▶ _WHAT THE EXERCISE ASKS_
Pictures stay out of the copy. Retype exactly the lines below from the one with "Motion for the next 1" through the one with "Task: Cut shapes".

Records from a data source
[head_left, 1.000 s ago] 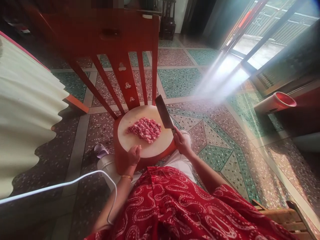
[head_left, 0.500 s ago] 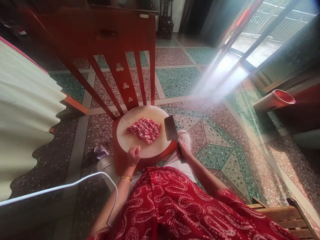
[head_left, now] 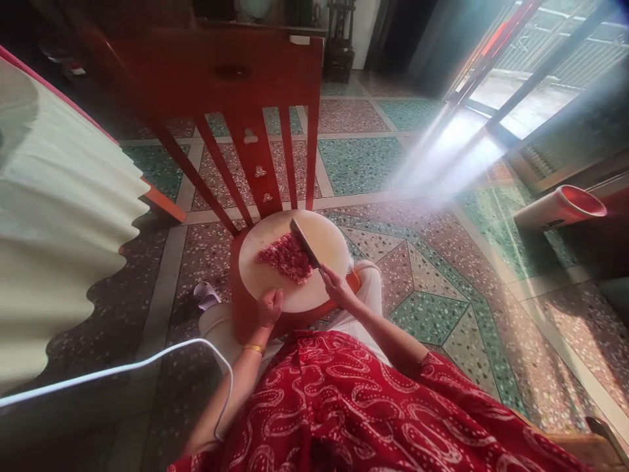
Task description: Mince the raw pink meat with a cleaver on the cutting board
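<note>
The pile of minced meat [head_left: 285, 259] lies on the round board [head_left: 328, 237], which rests on the seat of a red chair [head_left: 238, 311]. From the fingers of the right hand [head_left: 338, 287], wrapped around the handle of the cleaver [head_left: 305, 244], the meat lies to the left and a little farther from the body. The blade's long axis slants from near right to far left along the meat's right edge; whether it touches the board cannot be told. The left hand [head_left: 270, 307], its fingers curled into a fist, is by the board's near rim, just short of the meat. Both hands are near it, but the right, through the blade, is nearer.
</note>
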Demonstrator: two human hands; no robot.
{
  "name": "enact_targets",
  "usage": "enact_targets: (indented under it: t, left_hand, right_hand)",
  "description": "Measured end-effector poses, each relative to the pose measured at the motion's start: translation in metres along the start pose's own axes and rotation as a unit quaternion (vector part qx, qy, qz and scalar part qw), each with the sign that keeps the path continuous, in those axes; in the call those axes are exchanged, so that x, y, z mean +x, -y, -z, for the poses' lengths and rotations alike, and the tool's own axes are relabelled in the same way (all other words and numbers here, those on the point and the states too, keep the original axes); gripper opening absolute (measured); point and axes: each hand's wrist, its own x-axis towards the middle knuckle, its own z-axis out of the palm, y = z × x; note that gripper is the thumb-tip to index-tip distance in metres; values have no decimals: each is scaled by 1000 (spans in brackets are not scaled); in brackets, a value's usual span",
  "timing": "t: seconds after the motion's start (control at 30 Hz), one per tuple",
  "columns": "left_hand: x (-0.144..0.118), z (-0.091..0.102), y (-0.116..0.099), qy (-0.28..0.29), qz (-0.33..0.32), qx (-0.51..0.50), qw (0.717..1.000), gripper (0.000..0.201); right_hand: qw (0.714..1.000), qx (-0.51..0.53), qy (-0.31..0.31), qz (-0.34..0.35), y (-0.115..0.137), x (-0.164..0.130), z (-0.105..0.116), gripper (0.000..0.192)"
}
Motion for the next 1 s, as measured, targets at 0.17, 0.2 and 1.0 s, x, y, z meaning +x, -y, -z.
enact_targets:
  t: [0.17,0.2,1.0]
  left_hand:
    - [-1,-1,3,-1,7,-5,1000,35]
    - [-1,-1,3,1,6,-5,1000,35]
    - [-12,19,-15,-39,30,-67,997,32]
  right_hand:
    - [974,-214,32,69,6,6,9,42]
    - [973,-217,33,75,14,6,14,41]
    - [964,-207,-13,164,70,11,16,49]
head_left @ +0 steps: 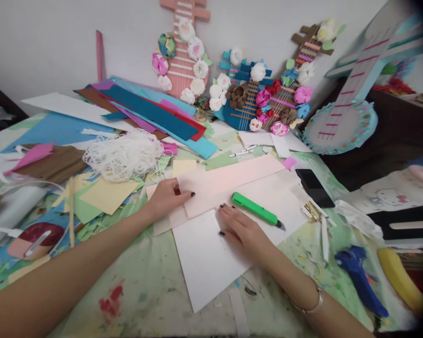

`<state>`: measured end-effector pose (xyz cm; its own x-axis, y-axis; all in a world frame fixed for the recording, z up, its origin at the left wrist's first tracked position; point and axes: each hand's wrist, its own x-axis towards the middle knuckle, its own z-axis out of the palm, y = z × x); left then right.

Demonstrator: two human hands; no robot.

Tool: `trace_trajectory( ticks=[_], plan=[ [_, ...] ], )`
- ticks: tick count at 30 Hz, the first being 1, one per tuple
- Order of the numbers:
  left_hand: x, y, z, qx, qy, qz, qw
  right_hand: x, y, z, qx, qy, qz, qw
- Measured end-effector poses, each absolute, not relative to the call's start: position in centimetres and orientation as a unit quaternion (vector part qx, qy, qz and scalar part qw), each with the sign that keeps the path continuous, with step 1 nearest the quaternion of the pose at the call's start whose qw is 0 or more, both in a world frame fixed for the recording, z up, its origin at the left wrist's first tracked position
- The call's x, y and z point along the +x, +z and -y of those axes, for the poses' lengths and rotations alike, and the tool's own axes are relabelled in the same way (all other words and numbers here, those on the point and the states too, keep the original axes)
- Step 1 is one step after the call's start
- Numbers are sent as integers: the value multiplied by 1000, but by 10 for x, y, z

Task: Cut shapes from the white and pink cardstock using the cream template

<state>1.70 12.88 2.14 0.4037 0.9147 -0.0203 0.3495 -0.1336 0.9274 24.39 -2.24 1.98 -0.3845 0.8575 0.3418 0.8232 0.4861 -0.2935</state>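
Note:
Under my left hand [167, 199] lies the left end of a pale pink paper strip [243, 173]; the thumb presses on top and the other fingers curl at its edge. My right hand [245, 234] rests flat, fingers stretched, on a white sheet [200, 263] just below the strip. Beyond its fingers a green utility knife [255, 209] lies on the white sheet, its blade pointing right. Another thin pale sheet [165, 223] shows beneath the strip's left end.
White string [123, 155] is heaped at the left, near coloured paper strips [155, 110]. On the right are a phone [315, 188], a blue glue gun [361, 277] and a yellow curved object [400, 279]. Paper-flowered model instruments [183, 61] lean on the wall.

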Motion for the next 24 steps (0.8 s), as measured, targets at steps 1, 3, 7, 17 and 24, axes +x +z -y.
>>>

▶ _TASK ANSWER_
Motion for the next 1 s, as measured, targets at 0.17, 0.2 and 1.0 s, x, y, z meaning +x, -y, -z.
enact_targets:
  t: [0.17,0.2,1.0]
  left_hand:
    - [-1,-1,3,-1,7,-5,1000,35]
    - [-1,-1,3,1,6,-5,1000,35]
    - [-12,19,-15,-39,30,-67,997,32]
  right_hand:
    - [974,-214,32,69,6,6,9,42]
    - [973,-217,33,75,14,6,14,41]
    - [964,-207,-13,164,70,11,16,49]
head_left @ +0 steps: 

`<state>`: measured end-effector pose (xyz cm; its own x-axis, y-axis; all in a world frame fixed for the recording, z up, its origin at the left wrist's first tracked position; point and axes: each hand's wrist, its own x-axis towards the middle knuckle, its own z-axis out of the palm, y = z × x); left then right.

Demonstrator: two human hands; no robot.

Tool: `trace_trajectory( ticks=[_], plan=[ [_, ...] ], )`
- ticks: tick count at 30 Hz, the first being 1, one per tuple
- Order of the numbers:
  left_hand: x, y, z, qx, qy, qz, qw
  right_hand: x, y, z, qx, qy, qz, qw
- Measured end-effector poses, each absolute, not relative to the call's start: position in centimetres and orientation as a unit quaternion (vector part qx, qy, qz and scalar part qw), each with the sign that keeps the path continuous, with step 1 nearest the quaternion of the pose at the call's start whose qw is 0 or more, both in a world frame fixed for the recording, z up, its origin at the left wrist's first tracked position
- The call's x, y and z point along the +x, +z and -y of those axes, for the poses' lengths and rotations alike, and the tool's own axes are relabelled in the same way (all other words and numbers here, those on the point and the states too, keep the original axes)
- Step 1 is one step after the call's start
- Numbers are sent as integers: the value multiplied by 1000, but by 10 for x, y, z

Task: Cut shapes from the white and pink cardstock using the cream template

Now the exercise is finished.